Although I could see, on the system monitor, that 4
cores were being used, the execution time with n=10000 actually
took longer for the 4 core case, typically 15-20% more time than
the 1 core case.
The _expression_ above that you benchmarked is a mix of parallelized
and not parallelized APL
primitives. Each of them is subject to varying execution times, so
it is difficult to tell if the increased
execution time is caused by the parallel execution or by the anyhow
varying execution times.
However, I then tried it in a very different
environment: Ubuntu 18.04.3 again, but running in an emulated
IBM S/390 mainframe (using the Hercules S/370 emulator running
in Ubuntu in VMWare on a 3.5 GHz 6-core Xeon).

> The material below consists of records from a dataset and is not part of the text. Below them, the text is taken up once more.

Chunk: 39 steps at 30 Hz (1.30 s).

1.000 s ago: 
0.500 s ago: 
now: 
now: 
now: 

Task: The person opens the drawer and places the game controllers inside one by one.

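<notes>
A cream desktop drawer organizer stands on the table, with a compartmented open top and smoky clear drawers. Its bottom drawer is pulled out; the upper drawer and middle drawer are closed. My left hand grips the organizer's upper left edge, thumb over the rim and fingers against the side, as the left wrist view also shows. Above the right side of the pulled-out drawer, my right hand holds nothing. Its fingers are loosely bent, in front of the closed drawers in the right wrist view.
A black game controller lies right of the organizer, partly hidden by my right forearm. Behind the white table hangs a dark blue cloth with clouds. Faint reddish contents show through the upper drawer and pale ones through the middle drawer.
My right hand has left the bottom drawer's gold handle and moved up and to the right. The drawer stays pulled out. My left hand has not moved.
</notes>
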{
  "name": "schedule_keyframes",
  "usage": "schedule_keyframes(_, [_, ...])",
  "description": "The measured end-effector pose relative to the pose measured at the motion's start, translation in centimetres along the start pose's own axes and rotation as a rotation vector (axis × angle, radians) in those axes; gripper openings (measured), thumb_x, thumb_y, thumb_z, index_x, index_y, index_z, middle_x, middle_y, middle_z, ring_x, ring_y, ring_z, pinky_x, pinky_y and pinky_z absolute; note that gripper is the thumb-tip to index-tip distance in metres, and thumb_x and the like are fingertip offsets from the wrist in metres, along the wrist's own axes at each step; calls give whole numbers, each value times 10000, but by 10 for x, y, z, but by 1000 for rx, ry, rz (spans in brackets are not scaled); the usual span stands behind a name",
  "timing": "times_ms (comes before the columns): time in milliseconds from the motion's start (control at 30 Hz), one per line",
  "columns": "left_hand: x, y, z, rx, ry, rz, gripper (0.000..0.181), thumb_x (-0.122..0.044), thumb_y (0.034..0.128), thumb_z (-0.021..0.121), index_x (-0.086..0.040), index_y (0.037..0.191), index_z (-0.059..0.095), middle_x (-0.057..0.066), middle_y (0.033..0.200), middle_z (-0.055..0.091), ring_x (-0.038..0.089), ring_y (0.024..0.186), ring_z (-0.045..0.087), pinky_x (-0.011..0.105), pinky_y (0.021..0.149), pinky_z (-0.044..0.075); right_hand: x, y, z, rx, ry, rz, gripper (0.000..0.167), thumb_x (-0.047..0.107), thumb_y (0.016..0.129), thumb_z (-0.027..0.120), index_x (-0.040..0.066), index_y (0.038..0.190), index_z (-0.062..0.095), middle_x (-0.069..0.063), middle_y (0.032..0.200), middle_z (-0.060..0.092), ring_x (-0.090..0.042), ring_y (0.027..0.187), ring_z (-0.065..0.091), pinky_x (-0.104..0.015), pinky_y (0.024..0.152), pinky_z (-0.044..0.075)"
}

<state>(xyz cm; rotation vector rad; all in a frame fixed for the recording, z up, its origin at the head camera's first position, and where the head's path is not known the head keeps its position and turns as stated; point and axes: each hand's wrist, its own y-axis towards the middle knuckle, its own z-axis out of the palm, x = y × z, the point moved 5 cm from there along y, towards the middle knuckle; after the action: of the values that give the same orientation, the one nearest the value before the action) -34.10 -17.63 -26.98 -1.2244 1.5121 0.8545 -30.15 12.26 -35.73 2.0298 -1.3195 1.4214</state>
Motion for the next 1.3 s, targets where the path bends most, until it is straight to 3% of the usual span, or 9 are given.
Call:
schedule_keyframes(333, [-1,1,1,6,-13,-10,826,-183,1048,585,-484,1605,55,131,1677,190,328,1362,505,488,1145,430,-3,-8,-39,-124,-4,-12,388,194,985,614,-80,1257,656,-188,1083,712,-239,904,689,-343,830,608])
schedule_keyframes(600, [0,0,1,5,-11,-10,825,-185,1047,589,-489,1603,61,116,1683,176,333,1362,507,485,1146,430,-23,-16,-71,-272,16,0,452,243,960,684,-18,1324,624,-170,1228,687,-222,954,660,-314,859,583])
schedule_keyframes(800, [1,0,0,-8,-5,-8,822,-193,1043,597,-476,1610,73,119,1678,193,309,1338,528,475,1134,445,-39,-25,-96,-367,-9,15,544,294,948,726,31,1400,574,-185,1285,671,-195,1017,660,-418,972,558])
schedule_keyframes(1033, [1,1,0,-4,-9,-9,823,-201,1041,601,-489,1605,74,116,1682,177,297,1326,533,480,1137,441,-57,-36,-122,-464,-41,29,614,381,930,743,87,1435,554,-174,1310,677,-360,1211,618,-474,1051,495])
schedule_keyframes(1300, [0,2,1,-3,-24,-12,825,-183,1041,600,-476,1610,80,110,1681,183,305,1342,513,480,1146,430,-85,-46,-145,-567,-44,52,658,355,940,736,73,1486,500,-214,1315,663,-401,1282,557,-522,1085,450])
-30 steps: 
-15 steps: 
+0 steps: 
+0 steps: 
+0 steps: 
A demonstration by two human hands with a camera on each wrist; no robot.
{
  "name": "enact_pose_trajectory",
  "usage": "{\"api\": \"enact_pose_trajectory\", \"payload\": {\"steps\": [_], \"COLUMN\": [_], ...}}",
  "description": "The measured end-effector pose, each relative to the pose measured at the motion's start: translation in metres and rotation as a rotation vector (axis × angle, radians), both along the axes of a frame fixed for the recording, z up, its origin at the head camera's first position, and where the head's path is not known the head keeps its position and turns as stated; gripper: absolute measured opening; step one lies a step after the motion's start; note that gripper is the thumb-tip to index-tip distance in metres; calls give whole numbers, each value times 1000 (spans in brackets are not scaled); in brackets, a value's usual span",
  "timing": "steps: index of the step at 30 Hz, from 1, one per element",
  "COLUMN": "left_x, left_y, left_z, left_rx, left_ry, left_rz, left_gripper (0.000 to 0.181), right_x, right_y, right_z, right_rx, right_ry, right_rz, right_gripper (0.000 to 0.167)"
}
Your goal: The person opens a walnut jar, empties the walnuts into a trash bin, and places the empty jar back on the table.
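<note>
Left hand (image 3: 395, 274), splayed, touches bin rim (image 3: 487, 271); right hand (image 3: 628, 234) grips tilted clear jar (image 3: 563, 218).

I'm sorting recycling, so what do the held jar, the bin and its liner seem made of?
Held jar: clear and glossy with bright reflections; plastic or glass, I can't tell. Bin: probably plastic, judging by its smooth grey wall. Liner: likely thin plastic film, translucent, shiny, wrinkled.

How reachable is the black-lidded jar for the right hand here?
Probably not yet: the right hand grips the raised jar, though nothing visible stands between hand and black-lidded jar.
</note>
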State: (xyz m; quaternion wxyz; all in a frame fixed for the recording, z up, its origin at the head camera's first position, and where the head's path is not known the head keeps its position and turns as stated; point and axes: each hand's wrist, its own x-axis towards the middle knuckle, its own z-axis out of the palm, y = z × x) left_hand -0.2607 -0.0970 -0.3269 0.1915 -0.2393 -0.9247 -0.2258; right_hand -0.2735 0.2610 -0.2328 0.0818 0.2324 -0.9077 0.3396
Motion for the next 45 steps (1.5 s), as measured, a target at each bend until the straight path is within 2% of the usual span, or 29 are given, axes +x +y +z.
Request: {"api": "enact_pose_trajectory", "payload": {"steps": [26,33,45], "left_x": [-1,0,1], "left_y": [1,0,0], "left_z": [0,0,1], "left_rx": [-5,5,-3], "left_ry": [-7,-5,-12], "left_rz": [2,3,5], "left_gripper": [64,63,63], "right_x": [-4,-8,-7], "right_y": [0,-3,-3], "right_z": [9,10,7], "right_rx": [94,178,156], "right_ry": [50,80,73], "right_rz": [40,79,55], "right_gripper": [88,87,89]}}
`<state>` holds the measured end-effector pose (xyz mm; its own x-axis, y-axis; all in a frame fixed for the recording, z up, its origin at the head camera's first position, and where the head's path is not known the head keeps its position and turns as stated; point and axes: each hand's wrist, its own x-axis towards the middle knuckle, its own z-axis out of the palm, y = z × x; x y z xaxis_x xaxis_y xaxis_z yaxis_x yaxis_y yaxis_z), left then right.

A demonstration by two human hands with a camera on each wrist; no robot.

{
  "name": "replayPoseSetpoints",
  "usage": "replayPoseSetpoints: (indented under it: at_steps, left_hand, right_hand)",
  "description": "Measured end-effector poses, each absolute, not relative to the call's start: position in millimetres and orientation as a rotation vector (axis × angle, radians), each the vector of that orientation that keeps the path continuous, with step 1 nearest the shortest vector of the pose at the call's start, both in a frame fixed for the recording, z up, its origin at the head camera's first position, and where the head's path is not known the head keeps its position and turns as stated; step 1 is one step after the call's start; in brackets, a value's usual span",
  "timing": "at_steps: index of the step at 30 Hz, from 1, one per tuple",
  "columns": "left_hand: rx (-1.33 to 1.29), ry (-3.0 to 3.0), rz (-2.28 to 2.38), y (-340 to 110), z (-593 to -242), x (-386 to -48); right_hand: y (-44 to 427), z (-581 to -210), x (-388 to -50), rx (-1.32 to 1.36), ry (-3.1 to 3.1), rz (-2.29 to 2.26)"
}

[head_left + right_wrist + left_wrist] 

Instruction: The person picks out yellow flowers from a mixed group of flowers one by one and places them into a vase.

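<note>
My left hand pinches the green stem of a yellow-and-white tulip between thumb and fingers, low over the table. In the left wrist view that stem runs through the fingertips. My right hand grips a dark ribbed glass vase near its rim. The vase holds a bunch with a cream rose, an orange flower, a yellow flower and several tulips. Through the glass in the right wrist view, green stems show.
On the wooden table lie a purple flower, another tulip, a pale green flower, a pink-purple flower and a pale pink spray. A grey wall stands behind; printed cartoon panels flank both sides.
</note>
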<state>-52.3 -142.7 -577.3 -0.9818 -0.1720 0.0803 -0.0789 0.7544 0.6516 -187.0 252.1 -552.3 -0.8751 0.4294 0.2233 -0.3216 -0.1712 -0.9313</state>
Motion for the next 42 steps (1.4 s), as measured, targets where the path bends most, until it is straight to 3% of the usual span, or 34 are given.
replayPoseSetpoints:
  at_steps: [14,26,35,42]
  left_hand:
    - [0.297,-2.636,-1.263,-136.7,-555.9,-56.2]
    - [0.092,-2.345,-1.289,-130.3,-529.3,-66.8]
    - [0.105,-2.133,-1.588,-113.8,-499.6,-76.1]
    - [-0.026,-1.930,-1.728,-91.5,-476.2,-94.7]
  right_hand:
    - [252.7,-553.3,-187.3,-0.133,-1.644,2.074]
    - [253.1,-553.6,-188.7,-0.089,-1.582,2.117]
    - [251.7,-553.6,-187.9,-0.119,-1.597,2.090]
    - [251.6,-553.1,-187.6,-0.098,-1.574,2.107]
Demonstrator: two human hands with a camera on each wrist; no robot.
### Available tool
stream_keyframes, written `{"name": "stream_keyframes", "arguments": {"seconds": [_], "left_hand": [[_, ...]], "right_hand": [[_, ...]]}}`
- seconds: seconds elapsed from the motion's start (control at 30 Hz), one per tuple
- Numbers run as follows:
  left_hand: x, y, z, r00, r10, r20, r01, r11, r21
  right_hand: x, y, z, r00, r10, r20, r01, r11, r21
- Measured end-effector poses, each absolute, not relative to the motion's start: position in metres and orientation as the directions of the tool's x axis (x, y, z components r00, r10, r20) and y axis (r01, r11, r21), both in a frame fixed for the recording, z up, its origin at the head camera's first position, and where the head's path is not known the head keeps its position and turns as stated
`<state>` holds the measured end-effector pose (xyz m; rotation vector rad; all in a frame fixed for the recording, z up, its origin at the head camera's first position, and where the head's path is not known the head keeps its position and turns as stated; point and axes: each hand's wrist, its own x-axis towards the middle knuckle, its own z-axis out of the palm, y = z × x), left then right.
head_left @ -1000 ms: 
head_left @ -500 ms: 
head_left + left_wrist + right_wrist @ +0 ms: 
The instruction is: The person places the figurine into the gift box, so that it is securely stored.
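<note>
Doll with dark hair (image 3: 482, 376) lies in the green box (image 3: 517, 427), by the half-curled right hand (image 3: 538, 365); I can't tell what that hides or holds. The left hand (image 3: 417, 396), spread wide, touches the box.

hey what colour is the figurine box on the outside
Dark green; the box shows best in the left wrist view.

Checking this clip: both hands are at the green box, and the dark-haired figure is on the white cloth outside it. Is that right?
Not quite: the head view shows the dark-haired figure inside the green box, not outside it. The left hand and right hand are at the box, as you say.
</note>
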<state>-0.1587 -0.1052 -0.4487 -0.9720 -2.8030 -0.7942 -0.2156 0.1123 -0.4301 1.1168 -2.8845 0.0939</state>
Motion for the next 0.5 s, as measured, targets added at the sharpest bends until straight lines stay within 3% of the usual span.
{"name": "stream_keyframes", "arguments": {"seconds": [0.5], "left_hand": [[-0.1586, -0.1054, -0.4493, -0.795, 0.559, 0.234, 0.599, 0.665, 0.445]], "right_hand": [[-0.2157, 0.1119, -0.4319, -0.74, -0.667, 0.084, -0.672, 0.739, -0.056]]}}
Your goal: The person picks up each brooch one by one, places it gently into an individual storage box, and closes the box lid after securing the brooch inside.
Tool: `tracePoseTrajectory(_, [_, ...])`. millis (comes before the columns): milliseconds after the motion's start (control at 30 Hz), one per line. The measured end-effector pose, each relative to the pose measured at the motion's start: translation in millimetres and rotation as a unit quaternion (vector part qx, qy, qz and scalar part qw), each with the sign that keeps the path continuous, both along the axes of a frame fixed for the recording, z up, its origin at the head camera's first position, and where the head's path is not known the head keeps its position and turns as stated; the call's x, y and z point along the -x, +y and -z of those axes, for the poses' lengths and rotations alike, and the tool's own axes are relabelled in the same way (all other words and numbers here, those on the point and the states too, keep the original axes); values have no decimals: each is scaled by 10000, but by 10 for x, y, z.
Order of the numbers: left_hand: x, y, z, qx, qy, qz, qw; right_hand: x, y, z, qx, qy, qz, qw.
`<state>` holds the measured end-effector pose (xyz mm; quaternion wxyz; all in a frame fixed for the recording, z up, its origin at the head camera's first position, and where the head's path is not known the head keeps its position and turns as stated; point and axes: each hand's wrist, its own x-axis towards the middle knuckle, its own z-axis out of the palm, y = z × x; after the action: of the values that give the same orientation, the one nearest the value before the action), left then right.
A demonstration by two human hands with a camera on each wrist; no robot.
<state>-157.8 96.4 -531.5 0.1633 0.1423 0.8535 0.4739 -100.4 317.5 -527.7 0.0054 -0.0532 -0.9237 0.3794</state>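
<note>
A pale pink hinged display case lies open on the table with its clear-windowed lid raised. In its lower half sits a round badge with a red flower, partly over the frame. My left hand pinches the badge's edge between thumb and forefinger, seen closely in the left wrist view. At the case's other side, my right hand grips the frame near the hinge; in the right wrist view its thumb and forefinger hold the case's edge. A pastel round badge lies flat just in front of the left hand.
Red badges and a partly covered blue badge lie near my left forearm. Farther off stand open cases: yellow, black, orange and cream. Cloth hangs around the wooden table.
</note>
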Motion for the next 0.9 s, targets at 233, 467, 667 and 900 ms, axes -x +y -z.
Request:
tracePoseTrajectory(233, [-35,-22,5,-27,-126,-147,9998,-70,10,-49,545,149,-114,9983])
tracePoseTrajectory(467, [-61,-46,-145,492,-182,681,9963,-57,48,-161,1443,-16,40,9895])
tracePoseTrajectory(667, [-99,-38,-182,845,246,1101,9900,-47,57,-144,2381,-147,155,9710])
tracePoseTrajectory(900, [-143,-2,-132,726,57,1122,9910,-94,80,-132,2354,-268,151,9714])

For n=5000, this
gave the opposite result: the 4 core case was approx. 45%
quicker.
In my experience using all cores of a CPU is not optimal because
external events from the OS (interrupts
etc) slow down one of the cores used for APL so that the CPU(s) hit
by external events increase the
execution time of each primitive. If you leave one core unused (and
if you are luck), then the scheduler
of the OS will see which cores are busy (execution APL) and will
direct thos events to the unused core.
I also rather doubt that a virtual or emulated environment is able
to tell anything about parallelized APL.
By the way there is a nechmarking workspace
Scalar3.apl
shipped with GNU APL that makes benchmarking of parallel GNU APL
easier. Intel I9 is a good platform for running that workspace, but
avoid any virtualizations and
./configure it properly.
Directly comparing these two environments (one
“simply” virtualized, the other emulated and virtualized) is not
meaningful. It is to be expected that the emulated one will be
very substantially slower. The more interesting point is,
perhaps, that on the i9, using more cores actually slows it down
whereas, in the emulated environment, which is effectively a
*much* slower processor, using multiple cores does yield a
modest speed-up.
The speedups that can be achieved are generally disappointing. I
have also compared Intel I7 with intel I9.
Seems like at the same CPU frequency and with the same core count,
the I9 uis substantially faster
than the I7 but at the same time the I7 benefits more from
parallelization than the I9. Most likely the
CPU optimizations in the I9 (compared to I7) aim at the same kind of
parallelism, so that improvements
of one aspect (CPU architecture) are made at the expense of the
other aspect (APL parallelization)
I am not sure which components of the _expression_ (if
any) would be parallelized by Gnu APL. So my questions are:
1. Is it plausible that, on a reasonably modern CPU
(the i9), using multiple cores would slow down execution of this
_expression_?
Could very well be. The _expression_ has a rather small amount of
parallelization since the majority of
its primitives is not parallelized.
2. Which of the operators in the _expression_ above
would Gnu APL actually parallelize?
Currently all scalar functions and inner and outer products of them.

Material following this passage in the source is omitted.